The "magic incantation" is "sbt assembly" (not "assemble").


Actually I find maven with their assembly plugins to be very easy (mvn 
package). I can send a Pom.xml for a skeleton project if you need
—
Sent from Mailbox

On Thu, Jun 5, 2014 at 6:59 AM, Jeremy Lee <unorthodox.engine...@gmail.com>
wrote:

> Hmm.. That's not working so well for me. First, I needed to add a
> "project/plugin.sbt" file with the contents:
> addSbtPlugin("com.eed3si9n" % "sbt-assembly" % "0.11.4")
> Before 'sbt/sbt assemble' worked at all. And I'm not sure about that
> version number, but "0.9.1" isn't working much better and "11.4" is the
> latest one recommended by the sbt project site. Where did you get your
> version from?
> Second, even when I do get it to build a .jar, spark-submit is still
> telling me the external.twitter library is missing.
> I tried using your github project as-is, but it also complained about the
> missing plugin.. I'm trying it with various versions now to see if I can
> get that working, even though I don't know anything about kafka.

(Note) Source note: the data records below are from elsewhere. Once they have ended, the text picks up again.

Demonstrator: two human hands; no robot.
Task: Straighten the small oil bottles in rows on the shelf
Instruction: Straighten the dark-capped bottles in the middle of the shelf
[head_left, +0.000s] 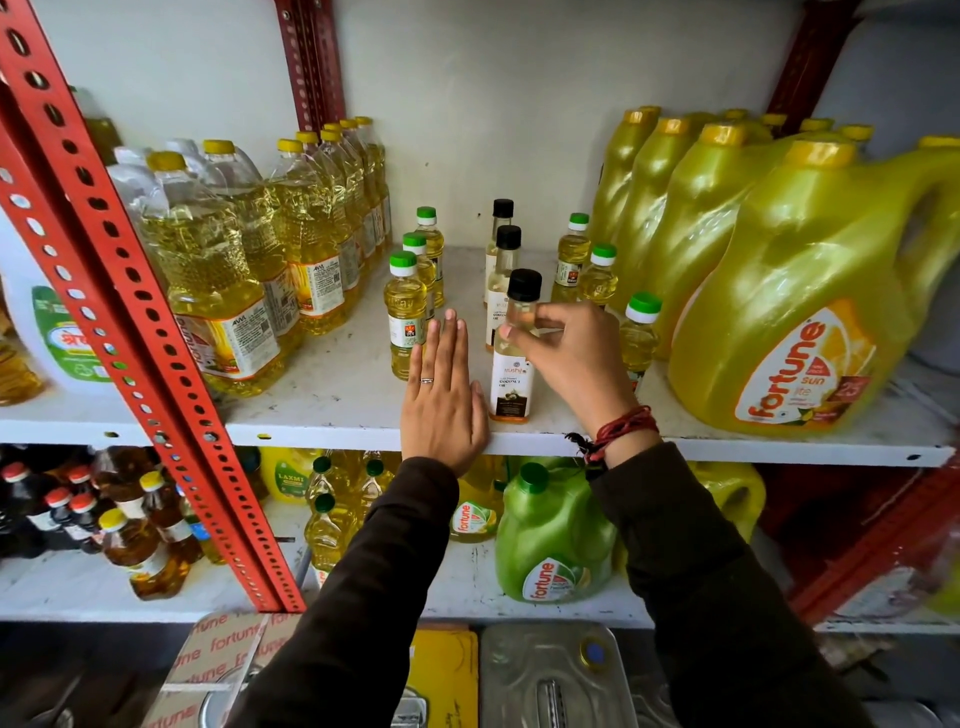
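right hand (571, 358) pinches the front black-capped bottle (514, 364) by its neck; left hand (441, 400) lies flat, fingers straight, on the shelf (322, 384).

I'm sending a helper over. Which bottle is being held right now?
On the white shelf, between the big oil bottles, stands a middle row of black-capped bottles. The right hand pinches the front bottle by its neck; it has a white label, nearest the shelf edge.
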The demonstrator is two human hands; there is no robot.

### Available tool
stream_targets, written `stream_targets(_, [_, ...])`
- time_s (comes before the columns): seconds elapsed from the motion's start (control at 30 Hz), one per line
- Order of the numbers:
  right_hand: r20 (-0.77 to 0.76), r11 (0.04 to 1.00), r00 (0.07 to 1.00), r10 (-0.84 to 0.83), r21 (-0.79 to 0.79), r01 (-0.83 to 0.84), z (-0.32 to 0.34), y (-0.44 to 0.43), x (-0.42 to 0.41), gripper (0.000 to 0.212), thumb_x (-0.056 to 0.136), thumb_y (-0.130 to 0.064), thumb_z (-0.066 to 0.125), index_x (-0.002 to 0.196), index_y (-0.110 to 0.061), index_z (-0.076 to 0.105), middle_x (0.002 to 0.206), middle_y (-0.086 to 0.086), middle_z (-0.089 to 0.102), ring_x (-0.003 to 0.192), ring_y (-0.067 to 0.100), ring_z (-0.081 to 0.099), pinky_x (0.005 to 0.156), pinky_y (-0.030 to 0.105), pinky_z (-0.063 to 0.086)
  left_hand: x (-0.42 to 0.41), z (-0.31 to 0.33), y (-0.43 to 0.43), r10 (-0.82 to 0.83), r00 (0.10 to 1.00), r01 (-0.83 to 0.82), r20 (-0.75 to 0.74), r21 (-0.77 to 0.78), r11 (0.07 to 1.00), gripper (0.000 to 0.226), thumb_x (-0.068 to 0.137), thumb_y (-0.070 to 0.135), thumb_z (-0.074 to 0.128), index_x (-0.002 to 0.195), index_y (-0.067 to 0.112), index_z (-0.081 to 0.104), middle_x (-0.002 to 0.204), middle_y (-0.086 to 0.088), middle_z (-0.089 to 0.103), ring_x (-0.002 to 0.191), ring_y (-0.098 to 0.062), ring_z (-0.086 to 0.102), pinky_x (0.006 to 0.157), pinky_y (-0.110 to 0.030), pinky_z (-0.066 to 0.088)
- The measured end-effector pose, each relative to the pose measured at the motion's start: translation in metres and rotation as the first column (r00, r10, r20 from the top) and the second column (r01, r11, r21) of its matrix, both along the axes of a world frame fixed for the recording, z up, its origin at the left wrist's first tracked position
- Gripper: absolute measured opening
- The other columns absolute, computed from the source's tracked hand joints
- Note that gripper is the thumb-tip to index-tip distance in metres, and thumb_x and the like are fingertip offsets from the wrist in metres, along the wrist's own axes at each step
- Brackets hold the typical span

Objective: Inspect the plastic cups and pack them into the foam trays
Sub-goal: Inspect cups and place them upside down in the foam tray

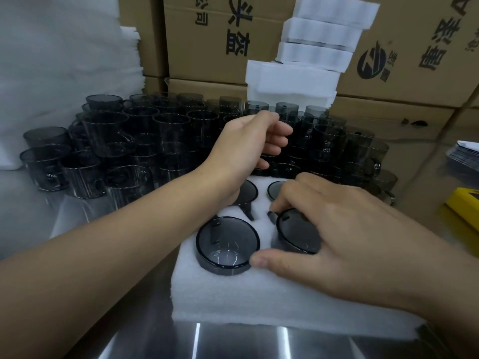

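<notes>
A white foam tray [233,299] lies on the steel table in front of me, with dark smoky plastic cups seated in its holes. The near-left cup [227,243] sits free in its hole. My right hand [344,239] rests over the near-right cup [295,233], fingers curled on its rim and handle, thumb beside the near-left cup. My left hand [248,149] reaches past the tray to the pile of loose cups [145,141], its fingers curled around a dark cup that is mostly hidden. Two far cups [276,189] sit partly hidden under my hands.
Stacked foam trays [318,45] lean against cardboard boxes [207,42] at the back. Foam sheets [64,60] pile up at the left. A yellow box [464,206] and a stack of leaflets [464,156] lie at the right edge.
</notes>
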State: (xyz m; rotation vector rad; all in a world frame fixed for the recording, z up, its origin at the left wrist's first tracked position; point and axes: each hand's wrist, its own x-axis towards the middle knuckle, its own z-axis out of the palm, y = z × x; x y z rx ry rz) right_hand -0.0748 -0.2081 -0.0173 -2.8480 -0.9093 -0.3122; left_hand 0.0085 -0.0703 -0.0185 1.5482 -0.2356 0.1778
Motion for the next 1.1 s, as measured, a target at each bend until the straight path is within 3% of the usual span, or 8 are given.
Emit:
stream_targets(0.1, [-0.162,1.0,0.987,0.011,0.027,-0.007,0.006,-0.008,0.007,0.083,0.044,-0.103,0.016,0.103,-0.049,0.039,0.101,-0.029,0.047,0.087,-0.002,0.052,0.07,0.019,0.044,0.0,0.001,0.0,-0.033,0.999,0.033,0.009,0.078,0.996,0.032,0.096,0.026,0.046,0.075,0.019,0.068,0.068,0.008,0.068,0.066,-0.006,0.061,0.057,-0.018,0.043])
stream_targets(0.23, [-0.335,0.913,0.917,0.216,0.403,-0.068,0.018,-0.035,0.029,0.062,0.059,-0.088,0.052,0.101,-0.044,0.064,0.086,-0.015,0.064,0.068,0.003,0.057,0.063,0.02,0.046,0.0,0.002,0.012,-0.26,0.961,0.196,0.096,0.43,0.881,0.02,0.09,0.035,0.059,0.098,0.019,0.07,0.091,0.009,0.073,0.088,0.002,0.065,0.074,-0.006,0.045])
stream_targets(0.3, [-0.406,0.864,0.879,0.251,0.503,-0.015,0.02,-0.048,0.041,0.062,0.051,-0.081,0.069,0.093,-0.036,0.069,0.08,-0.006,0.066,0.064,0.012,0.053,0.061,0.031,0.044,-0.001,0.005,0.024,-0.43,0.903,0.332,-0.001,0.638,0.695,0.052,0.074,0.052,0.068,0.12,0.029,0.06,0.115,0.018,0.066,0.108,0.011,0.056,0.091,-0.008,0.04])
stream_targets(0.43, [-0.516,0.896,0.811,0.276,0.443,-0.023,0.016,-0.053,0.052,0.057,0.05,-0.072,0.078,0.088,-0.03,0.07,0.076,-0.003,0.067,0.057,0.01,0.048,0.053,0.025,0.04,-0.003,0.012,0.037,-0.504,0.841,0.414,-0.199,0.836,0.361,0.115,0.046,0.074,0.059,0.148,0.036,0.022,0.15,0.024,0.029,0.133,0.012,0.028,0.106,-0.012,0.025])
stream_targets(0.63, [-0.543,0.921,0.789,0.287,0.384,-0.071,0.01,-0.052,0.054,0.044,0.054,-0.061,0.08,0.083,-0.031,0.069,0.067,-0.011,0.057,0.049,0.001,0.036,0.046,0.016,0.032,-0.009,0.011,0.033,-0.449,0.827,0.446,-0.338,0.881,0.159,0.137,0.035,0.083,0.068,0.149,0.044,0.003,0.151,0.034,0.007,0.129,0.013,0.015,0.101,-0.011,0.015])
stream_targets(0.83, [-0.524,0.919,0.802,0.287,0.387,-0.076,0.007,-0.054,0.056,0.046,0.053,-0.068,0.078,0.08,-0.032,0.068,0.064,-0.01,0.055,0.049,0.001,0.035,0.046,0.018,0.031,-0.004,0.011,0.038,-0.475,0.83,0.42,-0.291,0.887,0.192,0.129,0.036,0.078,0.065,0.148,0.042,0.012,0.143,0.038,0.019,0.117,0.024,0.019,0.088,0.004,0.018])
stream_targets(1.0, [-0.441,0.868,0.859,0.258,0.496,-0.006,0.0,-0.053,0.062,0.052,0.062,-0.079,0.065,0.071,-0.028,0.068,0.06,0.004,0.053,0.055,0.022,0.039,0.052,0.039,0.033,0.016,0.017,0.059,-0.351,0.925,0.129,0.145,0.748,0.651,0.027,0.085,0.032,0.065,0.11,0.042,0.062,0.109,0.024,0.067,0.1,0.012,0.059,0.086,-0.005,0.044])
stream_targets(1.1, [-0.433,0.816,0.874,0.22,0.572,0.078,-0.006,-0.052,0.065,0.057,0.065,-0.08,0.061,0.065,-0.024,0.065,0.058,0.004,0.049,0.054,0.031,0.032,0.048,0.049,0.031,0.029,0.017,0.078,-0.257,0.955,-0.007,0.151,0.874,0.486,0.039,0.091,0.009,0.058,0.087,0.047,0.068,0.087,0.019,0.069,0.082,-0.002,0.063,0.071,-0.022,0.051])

Hmm, and
> no. Here's what I get:
> [info] Set current project to Simple Project (in build
> file:/home/ubuntu/spark-1.0.0/SparkKafka/)

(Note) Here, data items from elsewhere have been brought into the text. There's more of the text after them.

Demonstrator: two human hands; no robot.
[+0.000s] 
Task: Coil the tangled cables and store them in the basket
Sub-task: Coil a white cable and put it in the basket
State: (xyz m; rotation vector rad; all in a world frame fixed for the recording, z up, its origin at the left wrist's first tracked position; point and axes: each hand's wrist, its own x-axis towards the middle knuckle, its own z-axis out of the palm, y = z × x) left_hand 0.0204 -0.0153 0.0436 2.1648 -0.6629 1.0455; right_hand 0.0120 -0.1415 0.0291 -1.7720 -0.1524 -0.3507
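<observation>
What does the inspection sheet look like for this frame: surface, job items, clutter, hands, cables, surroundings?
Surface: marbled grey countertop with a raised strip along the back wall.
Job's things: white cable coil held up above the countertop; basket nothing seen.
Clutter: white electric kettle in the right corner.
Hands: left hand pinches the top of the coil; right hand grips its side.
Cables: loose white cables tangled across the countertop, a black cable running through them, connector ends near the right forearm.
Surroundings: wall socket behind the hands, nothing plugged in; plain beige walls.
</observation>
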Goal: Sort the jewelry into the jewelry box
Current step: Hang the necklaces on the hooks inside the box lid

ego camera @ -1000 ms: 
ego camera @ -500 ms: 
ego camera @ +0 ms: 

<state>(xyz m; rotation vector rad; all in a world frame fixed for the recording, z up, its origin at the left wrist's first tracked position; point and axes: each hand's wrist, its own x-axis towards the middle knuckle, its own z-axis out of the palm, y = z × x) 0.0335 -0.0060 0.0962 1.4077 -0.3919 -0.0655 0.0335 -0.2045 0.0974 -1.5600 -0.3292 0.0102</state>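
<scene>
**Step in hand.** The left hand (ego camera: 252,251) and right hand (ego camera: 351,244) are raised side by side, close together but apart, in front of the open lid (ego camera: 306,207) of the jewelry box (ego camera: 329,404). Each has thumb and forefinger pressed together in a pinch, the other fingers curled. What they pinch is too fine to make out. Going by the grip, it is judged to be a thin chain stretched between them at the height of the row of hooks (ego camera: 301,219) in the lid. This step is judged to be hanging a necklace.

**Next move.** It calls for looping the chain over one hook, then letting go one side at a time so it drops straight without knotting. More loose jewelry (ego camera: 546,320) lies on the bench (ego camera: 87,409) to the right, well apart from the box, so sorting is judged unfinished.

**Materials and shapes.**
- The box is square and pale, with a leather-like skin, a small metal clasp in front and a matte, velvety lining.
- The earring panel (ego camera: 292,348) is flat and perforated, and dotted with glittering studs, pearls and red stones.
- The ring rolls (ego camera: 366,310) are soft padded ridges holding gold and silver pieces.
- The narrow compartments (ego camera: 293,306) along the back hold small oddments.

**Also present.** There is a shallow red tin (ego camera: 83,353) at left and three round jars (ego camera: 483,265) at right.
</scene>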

> [error] Not a valid command: assemble
> [error] Not a valid project ID: assemble
> [error] Expected ':' (if selecting a configuration)

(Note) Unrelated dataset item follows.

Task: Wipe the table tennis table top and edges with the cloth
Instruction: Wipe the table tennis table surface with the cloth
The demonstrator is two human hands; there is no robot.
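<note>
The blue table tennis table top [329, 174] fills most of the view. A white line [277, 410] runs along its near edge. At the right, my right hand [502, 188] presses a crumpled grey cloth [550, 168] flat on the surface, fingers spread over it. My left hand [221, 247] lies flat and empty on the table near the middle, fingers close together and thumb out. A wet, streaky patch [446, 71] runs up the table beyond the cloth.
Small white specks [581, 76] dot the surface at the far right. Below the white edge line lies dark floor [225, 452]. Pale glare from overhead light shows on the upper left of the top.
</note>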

> [error] Not a valid key: assemble (similar: assembly, assemblyJarName,
> assemblyDirectory)
> [error] assemble
> [error]
> I also found this project which seemed to be exactly what I was after:
> https://github.com/prabeesh/SparkTwitterAnalysis
> ...but it was for Spark 0.9, and though I updated all the version
> references to "1.0.0", that one doesn't work either. I can't even get it to
> build.
> *sigh*
> Is it going to be easier to just copy the external/ source code into my own
> project? Because I will... especially if creating "Uberjars" takes this
> long every... single... time...
> On Thu, Jun 5, 2014 at 8:52 AM, Jeremy Lee <unorthodox.engine...@gmail.com>
> wrote:
>> Thanks Patrick!
>>
>> Uberjars. Cool. I'd actually heard of them. And thanks for the link to the
>> example! I shall work through that today.
>>
>> I'm still learning sbt and it's many options... the last new framework I
>> learned was node.js, and I think I've been rather spoiled by "npm".
>>
>> At least it's not maven. Please, oh please don't make me learn maven too.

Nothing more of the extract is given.